Task to complete - Transcribe, word for word and without additions, each line below from the one containing "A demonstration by" through the one containing "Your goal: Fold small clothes", both ends included.

Supplied material -

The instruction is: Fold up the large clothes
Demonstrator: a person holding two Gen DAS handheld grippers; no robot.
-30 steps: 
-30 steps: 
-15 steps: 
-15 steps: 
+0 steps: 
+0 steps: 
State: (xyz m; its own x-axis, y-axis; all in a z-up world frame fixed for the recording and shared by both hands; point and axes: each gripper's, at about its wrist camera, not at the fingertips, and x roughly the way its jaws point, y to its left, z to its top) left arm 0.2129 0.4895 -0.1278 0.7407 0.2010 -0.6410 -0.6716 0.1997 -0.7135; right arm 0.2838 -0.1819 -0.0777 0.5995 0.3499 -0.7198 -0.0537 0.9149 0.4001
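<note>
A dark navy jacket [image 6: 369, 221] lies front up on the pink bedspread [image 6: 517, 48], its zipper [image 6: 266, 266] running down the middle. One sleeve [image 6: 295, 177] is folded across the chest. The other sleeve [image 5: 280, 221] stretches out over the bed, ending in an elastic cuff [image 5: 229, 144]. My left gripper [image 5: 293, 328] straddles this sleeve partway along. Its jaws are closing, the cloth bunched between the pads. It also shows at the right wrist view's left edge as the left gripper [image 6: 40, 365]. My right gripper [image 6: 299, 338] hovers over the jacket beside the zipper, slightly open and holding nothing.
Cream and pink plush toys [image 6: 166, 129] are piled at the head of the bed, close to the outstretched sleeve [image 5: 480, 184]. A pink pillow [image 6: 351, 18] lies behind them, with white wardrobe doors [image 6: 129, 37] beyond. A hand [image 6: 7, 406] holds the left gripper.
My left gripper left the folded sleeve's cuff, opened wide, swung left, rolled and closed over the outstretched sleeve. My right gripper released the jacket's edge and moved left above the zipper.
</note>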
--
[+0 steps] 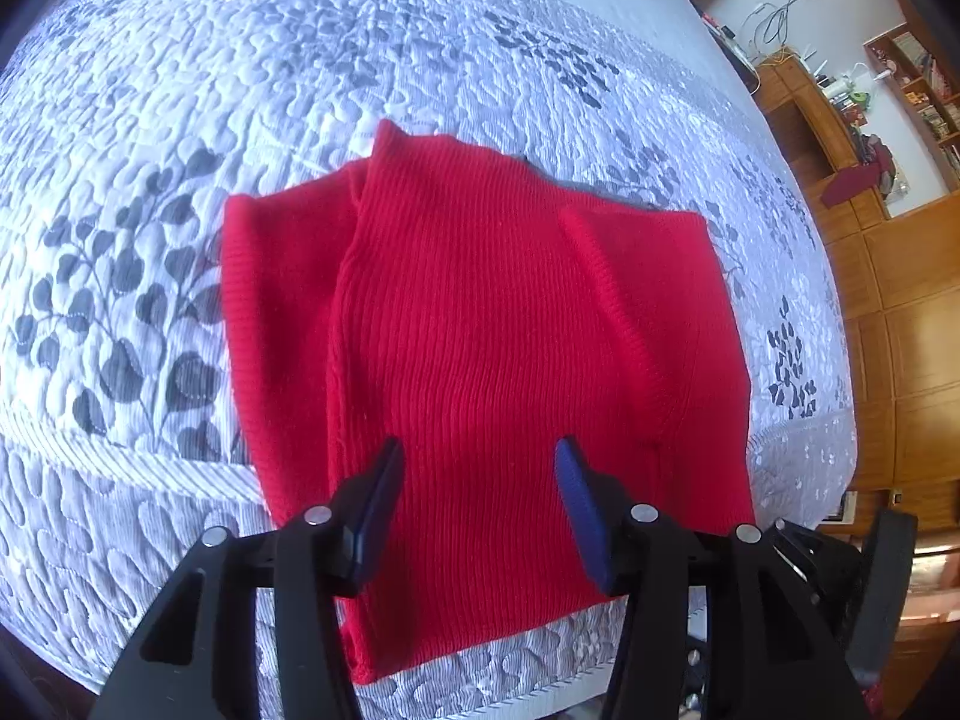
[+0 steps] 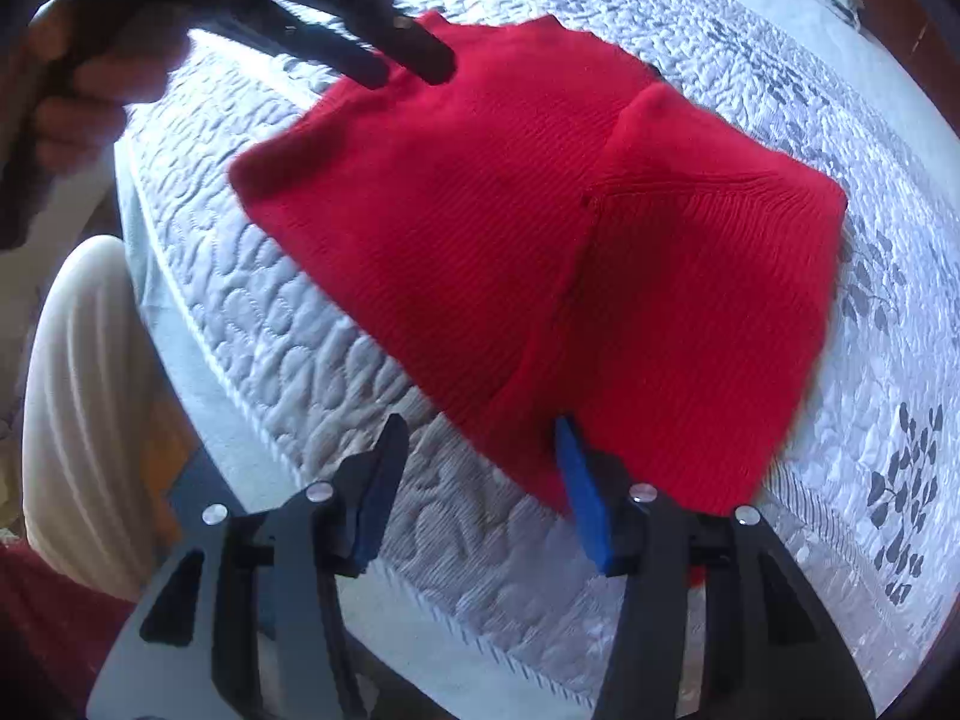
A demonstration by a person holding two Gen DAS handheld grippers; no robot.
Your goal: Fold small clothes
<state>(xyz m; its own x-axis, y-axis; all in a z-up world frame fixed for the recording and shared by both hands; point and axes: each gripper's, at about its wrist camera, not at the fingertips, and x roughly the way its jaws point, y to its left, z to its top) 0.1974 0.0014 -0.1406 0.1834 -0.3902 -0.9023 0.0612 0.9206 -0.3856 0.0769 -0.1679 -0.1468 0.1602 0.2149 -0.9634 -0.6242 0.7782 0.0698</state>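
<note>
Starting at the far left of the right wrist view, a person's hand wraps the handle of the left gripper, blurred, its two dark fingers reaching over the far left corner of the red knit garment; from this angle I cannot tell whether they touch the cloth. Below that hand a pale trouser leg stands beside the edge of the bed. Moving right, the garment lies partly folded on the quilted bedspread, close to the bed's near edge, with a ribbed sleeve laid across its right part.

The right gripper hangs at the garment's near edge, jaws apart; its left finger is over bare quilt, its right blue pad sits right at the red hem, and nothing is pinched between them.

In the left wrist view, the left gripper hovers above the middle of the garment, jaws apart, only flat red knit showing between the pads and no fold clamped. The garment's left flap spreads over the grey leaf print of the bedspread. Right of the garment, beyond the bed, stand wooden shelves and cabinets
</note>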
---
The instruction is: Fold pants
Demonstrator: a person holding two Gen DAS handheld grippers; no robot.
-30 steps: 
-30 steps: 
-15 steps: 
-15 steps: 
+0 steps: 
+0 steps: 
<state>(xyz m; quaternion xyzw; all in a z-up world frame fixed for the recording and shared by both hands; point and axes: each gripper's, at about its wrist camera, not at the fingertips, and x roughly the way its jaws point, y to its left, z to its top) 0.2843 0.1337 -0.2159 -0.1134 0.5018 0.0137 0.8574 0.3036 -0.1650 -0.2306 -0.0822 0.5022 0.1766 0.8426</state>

Problem solution -
A demonstration by a person holding two Gen DAS handheld grippers; no robot.
Your goal: Fold small clothes

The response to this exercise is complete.